Muchos exegetas actuales consideran que toda esta escena de declaración mesiánica no es sino un ejemplo de la creatividad narrativa que manifiesta la fe de la primitiva Iglesia. Bornkamm, por ejemplo, dice que «Todo este relato es producto de la confesión de fe y de los ideales de la Iglesia que nació poco tiempo después. No se trata de un acontecimiento histórico que tuviera lugar realmente. El pasaje puede perfectamente ser un importantísimo testimonio histórico de la idea que se tenía de la vida de Jesús desde el ventajoso punto de vista de la cruz y la resurrección».

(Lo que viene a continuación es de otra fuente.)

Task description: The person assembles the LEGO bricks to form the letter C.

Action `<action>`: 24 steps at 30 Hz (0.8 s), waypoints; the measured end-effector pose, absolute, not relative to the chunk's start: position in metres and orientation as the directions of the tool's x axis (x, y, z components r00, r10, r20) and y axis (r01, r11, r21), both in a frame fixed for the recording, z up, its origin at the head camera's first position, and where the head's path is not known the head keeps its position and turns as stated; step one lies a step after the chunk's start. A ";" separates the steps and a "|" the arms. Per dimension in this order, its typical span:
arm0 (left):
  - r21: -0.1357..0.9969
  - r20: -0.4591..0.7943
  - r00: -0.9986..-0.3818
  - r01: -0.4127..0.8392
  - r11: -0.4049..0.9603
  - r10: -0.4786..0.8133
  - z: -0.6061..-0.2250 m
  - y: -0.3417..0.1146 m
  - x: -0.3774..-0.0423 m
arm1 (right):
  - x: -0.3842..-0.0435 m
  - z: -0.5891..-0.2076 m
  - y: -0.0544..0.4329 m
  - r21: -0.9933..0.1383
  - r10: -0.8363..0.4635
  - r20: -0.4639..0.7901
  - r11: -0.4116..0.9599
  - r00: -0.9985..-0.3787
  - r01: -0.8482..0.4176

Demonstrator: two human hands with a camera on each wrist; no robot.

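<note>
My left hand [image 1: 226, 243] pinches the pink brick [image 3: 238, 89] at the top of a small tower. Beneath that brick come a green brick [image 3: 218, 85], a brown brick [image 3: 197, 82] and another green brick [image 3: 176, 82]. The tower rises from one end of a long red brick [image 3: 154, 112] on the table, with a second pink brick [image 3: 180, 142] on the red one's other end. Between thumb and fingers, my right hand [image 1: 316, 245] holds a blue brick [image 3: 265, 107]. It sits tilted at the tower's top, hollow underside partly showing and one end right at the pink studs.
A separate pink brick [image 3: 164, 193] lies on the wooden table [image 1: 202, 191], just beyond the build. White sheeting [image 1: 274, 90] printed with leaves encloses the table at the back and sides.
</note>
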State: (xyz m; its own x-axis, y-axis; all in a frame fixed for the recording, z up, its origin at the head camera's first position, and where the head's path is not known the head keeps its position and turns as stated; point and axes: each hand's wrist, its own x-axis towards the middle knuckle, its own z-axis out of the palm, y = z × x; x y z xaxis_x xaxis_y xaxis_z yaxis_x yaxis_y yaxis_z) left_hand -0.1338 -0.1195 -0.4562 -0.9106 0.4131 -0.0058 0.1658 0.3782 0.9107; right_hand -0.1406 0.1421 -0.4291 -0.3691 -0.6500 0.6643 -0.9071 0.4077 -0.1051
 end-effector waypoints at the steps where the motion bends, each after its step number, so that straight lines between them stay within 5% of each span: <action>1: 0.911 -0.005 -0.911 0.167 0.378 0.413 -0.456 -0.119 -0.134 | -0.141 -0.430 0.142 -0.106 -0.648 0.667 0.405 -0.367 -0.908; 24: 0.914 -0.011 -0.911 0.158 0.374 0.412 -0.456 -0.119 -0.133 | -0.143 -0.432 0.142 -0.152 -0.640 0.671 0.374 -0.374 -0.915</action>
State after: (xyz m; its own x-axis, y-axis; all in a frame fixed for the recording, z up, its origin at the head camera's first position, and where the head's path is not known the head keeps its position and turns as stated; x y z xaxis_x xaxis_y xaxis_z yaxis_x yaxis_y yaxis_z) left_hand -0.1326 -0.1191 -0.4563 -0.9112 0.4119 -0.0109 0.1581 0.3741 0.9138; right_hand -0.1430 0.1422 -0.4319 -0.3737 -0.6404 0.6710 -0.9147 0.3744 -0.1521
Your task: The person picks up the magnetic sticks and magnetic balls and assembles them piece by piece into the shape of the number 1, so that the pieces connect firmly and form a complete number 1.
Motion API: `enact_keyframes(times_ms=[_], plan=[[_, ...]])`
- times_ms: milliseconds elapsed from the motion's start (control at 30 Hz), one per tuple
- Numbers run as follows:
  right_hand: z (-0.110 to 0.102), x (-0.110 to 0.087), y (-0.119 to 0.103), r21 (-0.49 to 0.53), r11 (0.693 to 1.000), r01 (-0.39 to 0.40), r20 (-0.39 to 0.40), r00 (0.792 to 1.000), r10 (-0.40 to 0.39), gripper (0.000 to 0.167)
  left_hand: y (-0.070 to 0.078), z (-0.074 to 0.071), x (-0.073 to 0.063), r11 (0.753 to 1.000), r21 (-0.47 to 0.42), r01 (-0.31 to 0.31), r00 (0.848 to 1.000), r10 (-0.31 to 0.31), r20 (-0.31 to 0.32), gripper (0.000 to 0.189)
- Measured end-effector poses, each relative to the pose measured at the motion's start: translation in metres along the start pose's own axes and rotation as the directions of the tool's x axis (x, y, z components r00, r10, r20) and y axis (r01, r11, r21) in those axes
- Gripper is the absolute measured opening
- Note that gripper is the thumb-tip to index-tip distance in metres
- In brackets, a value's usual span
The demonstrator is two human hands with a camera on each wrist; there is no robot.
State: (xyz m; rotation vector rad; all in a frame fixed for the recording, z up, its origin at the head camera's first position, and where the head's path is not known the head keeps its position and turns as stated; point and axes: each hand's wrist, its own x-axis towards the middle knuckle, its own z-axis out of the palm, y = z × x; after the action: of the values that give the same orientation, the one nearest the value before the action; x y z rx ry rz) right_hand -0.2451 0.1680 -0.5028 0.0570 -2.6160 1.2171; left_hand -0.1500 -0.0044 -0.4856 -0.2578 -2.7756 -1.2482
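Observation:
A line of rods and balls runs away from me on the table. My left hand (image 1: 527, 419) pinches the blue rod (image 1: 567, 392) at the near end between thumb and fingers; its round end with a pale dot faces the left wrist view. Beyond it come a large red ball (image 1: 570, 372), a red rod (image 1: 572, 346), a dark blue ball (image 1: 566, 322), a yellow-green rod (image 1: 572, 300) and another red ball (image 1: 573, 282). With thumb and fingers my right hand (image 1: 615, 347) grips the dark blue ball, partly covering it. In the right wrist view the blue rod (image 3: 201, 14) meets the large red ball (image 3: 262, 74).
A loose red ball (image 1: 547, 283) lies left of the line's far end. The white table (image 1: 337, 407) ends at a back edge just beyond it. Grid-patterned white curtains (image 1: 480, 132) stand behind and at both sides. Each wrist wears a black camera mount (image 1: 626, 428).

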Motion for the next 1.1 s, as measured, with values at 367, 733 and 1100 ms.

Pero, ni Bornkamm ni nosotros mismos podemos aducir la menor prueba en apoyo de esta hipótesis negativa. Aun cuando nos atrevamos a admitir que Jesús no movió la cabeza en señal de desacuerdo con las palabras de Pedro: «Tú eres el Cristo», sigue en pie el hecho incontestable de que existía una diferencia sustancial entre lo que Pedro y Jesús entendían por «Mesías». Pedro pensaba en un «mesías» líder del movimiento nacionalista, un mesías que habría de echar del país de Judá al invasor extranjero; mientras que Jesús pensaba en el Mesías del amor que había de ser el compañero eterno de toda la humanidad en todo tiempo y lugar. Yo pienso que tiene razón Zahrnt cuando, en su libro En busca del Jesús histórico, afirma: «Jesús nunca hizo de su propia gloria el fin de su enseñanza religiosa. Jesús nunca reclamó para sí ningún título honorífico, ni pretendió que su propia personalidad fuera el centro de su predicación».